The 2006 Baseball America Prospect Handbook is out as well. I personally put more stock into the opinions of the statistical-analysis crowd over at Baseball Prospectus, but that's not to say there's not much that's worthwhile in BA's scout-heavy approach. Indeed, Moneyball isn't about ignoring scouts, but gathering as much information as possible. For players without much of a minor league track record (like the Rockies' Troy Tulowitzki), you really need to know what the scouts have to say.

BA has the Rockies' farm system ranked ninth in baseball, down from sixth last year. A drop was more or less inevitable with so many rookies being pressed into service with the big club. "Rookies made more starts (584) and appearances (942) for Colorado than for any other team," the new book notes. Tracy Ringolsby's introduction for the Rockies section makes the same point we've often stressed here, that all of the high-ceilinged players in the Colorado system were in Class A Modesto or below last year. For Colorado to maintain a top 10 ranking despite "losing" no fewer than eight guys from the 2005 Top 30 (Clint Barmes, Jeff Francis, Cory Sullivan, Marcos Carvajal, Brad Hawpe, J.D. Closser, Scott Dohmann, and Garrett Atkins) to the major leagues is pretty heartening.

BA's ranking of the Rockies' current prospect crop tells you pretty much the same thing the statheads say: Ian Stewart and Troy Tulowitzki are going to be pretty good. This doesn't mean Colorado fans shouldn't be on pins and needles about how the current left side of the infield, Atkins and Barmes, manages in 2006. If both young players can shore up their defense, Coors Field ought to continue working its magic on their offensive numbers. It would be sweet to have two established infield trade chips to work with when Ian and Tulo are ready. Or, perhaps, if Barmes somehow maintains the extraordinary jump forward from his minor league performance that he flashed in the first half last year, Clint slides on over to second, where his occasionally wild throwing arm might be less of a liability. Stewart/Tulowitzki/Barmes/Helton would be a pretty smokin' infield, if I do say so myself. And with allowances to the always-present injury caveat, both prospects look at the moment like sooner rather than later major leaguers.

A few other minor observations from the 2006 Prospect Handbook: nine of the last ten BA top-ranked Rockies prospects are still in the Colorado system, which is less impressive than it sounds because Todd Helton is named twice, Choo Freeman twice, and Chin-Hui Tsao no fewer than three times.
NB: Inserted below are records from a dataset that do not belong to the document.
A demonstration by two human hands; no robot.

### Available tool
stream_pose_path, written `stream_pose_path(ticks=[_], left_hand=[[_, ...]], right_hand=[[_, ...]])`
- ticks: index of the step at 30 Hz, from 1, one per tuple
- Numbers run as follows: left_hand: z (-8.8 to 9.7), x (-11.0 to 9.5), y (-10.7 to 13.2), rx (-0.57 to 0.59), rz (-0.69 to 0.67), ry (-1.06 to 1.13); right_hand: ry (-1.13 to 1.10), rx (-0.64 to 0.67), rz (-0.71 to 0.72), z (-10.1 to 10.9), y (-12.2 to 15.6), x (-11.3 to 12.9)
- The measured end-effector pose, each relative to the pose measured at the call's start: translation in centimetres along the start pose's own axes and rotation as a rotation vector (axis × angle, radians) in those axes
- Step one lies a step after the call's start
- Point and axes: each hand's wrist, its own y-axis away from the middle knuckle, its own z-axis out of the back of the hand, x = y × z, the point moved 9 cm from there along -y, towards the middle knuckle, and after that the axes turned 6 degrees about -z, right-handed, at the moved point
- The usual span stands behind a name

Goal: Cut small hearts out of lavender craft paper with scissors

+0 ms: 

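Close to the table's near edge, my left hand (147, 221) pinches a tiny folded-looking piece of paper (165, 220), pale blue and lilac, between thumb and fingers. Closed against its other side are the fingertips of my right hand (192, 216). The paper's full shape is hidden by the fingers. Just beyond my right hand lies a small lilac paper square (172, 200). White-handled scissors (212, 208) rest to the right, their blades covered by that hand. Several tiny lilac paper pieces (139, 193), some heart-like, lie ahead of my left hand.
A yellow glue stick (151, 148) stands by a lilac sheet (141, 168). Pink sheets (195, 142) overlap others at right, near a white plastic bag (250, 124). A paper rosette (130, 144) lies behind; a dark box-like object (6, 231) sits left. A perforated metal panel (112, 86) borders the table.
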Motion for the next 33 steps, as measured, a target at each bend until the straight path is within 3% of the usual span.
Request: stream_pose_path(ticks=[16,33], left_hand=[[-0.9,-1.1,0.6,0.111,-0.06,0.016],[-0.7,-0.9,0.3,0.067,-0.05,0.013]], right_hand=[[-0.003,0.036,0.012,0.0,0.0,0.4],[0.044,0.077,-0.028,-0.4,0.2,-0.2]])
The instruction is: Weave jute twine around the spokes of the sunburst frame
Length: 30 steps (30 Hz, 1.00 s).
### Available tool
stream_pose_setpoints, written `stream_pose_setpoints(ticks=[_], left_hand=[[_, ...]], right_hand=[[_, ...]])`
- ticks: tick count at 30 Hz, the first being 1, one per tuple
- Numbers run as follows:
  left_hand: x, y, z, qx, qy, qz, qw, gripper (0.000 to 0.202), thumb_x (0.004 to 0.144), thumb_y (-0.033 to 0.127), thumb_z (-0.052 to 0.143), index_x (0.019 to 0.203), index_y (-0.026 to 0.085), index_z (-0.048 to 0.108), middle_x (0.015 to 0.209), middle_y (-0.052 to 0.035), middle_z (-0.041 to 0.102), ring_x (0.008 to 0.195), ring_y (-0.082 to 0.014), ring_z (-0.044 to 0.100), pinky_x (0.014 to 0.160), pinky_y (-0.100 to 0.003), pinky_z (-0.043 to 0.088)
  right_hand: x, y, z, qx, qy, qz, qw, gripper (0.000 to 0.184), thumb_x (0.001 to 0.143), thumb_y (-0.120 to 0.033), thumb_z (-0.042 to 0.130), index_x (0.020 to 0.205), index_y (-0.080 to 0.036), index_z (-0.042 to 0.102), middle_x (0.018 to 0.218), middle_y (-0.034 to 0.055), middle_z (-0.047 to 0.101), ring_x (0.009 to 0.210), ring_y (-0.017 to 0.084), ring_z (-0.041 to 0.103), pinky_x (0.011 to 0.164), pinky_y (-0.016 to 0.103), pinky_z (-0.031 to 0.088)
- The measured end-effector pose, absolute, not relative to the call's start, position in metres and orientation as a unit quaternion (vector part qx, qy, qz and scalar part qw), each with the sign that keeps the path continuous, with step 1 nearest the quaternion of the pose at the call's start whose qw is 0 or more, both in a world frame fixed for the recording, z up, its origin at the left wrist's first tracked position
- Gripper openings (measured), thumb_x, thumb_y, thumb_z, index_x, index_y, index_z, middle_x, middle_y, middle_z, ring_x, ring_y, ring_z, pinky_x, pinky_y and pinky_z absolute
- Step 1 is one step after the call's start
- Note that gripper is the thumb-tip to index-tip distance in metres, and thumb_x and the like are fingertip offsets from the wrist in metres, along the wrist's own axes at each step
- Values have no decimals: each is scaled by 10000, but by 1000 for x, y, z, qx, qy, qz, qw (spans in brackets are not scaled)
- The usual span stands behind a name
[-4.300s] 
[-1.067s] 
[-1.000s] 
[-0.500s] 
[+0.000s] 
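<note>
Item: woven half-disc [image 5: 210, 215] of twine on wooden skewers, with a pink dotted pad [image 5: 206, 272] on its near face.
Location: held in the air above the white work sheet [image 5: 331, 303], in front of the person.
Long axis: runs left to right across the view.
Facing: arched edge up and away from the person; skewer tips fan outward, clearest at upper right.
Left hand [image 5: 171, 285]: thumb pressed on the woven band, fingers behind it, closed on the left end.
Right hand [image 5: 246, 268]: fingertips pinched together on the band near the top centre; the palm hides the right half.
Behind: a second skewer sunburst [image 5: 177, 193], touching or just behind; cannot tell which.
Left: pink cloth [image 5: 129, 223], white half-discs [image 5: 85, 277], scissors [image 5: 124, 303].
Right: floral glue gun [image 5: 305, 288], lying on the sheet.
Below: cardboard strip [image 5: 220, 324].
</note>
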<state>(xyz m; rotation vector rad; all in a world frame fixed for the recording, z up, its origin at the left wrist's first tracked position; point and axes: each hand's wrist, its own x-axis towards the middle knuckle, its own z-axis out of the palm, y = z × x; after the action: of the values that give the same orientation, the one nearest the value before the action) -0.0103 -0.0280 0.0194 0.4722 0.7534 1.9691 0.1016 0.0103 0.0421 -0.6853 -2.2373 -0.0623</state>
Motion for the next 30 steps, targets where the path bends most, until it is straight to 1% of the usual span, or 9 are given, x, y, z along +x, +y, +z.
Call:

It seems as if Baseball America has finally given up on Freeman, who at long last falls off of their Top 30 list this year. He's named at the very end of the organizational depth chart at center as a mere afterthought. Freeman will probably be out of the Rockies system after spring training barring a miracle performance in Arizona. It will come as a surprise to no one that neither of the Yankee "prospects" snagged in the Shawn Chacon deal last season, Eduardo Sierra and Ramon Ramirez, made the 2006 Top 30.

The Rockies have a lot to work with in the minor league system, and obviously there's a lot of work left to be done. It's up to Dan O'Dowd to turn the organization's riches at short and third (which also includes Jeff Baker, Chris Nelson, Matt Macri, and Omar Quintanilla still) into a complete viable roster. Another high draft pick in 2006 won't hurt (says here they take a polished college starter, but what do I know). It looks like I'll be burning a lot of gas next summer travelling down to Colorado Springs, where Stewart will almost certainly be plying his trade by midseason, with Tulowitzki potentially soon to follow.